Una incontenible angustia se apoderó de su ser. En sus manos había estado la posibilidad de evitar tan horrible tragedia, y él no había hecho nada. Quizás su “incapacidad de amar” era una especie de castigo por la desidia con que había actuado en vidas pasadas.

- Usted no entiende. ¡Debo salir de aquí! -le imploró desesperado-.

- Lo siento, nada puedo hacer -se lamentó el celador, quien mantenía una prudencial distancia, hablando desde la mirilla de la puerta-.

- Al menos procure que esta carta arribe a Mantua -insistió Gastón-.

- Imposible. No puedo tomarla, ni tampoco dársela a otra persona. Sería una forma de propagar este mal que nos aqueja. Y eso es precisamente lo que queremos evitar.

- ¡Se lo suplico! Si esta carta no llega a destino en debido tiempo, una enorme desgracia acabará con la vida de tres personas.
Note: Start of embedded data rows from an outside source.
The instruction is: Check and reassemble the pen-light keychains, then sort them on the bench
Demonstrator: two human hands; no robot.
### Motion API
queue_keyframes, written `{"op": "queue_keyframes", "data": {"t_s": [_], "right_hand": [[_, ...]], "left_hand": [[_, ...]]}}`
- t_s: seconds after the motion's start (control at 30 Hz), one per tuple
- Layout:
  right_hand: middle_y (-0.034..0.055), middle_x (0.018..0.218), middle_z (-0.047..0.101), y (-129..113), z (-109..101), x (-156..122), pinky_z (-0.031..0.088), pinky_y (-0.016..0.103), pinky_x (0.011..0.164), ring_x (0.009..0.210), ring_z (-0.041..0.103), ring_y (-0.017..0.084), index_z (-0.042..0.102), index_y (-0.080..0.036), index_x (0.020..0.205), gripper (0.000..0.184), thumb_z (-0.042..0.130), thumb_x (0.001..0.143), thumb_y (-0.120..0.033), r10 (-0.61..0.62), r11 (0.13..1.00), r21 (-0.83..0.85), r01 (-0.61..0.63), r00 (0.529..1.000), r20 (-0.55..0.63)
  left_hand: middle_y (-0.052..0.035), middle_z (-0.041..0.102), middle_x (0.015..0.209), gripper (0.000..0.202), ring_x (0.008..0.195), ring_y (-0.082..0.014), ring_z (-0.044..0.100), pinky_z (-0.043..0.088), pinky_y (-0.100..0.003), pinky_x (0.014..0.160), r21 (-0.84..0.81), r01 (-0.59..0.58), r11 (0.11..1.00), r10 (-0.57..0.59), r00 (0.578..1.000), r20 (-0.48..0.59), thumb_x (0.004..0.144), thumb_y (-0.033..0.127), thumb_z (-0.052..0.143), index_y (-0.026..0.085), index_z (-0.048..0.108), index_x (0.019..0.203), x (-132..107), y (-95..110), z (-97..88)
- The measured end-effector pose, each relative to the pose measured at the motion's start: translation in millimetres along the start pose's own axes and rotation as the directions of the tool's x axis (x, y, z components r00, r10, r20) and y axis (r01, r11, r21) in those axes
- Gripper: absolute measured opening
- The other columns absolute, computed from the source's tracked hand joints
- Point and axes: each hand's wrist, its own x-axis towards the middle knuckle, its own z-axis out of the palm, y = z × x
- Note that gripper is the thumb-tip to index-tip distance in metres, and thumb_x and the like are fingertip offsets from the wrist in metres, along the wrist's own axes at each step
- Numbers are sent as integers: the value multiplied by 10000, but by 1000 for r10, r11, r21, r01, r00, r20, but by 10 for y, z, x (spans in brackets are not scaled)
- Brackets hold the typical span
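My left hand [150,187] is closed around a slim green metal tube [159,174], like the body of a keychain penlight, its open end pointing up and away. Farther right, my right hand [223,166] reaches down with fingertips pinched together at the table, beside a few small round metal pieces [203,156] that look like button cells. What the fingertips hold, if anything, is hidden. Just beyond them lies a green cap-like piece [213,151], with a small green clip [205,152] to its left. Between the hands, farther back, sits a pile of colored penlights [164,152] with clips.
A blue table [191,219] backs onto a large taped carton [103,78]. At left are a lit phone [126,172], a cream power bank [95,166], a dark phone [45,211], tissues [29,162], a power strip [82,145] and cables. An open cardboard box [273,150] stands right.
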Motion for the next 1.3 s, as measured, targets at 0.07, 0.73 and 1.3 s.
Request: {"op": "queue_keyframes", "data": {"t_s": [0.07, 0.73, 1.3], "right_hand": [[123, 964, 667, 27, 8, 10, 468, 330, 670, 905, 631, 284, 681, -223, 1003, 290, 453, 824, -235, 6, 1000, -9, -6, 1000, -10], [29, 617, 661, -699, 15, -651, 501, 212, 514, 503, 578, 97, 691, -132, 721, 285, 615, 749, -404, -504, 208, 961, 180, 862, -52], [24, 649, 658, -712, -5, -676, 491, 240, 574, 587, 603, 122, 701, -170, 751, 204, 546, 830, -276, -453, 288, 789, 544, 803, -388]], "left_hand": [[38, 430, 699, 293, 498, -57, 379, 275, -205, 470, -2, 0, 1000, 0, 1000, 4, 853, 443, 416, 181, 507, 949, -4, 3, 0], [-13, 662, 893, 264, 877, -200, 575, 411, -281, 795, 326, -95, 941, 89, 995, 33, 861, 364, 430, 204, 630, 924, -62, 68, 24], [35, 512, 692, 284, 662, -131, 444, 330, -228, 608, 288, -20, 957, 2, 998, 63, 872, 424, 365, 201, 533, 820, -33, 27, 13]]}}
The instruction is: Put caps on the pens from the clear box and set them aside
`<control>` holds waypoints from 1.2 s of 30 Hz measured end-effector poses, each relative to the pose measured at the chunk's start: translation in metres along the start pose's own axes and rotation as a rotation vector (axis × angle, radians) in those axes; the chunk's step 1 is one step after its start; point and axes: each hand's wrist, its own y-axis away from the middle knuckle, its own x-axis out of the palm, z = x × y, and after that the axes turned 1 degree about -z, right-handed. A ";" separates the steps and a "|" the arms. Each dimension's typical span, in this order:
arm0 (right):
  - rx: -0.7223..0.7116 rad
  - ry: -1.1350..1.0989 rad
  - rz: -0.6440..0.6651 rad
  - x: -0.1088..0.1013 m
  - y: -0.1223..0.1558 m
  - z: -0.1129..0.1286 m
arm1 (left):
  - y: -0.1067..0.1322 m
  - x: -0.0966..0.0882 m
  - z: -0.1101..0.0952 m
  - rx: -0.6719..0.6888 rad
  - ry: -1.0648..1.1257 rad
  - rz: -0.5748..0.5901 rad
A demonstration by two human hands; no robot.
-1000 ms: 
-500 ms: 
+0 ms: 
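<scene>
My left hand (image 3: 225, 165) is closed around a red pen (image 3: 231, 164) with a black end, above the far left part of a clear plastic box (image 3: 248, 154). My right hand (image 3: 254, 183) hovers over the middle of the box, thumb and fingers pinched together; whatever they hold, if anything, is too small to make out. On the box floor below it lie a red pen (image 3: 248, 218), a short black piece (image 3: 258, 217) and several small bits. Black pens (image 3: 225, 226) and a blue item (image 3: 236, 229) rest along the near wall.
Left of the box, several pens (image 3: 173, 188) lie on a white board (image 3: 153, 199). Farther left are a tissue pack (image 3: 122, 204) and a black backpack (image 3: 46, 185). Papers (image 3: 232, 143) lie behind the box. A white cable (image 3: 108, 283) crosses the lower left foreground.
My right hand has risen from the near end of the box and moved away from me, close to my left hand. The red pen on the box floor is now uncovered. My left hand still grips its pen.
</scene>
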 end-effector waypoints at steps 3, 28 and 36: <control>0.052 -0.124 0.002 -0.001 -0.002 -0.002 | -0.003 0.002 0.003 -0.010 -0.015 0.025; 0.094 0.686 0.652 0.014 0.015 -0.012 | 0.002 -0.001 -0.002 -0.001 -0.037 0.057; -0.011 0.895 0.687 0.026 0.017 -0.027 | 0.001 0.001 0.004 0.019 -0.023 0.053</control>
- Le ruego no insista. Peor catástrofe sería diseminar la peste. Lo siento..., buenas noches -dijo el celador, cerrando la mirilla-.

¡Vuelva aquí!, ¡¡ESCUCHE!!... -gritaba Gastón desesperado, golpeando la puerta-. 

Tan fuertes eran sus gritos y tanta su vehemencia, que esa misma sacudida lo despertó. 

En realidad nunca supo si esa escena había sido real, o fue sólo parte de un sueño. Pero su vida cambió radicalmente a partir de aquella experiencia. Ahora su trato con la gente es distinto. Ya no es más aquel “hombre gris”, incapaz de expresar sus sentimientos.

Su propio terapeuta quedó gratamente sorprendido con el cambio, aunque nunca llegó a comprender el motivo de dicho progreso; prefiriendo atribuirlo a su buen abordaje terapéutico.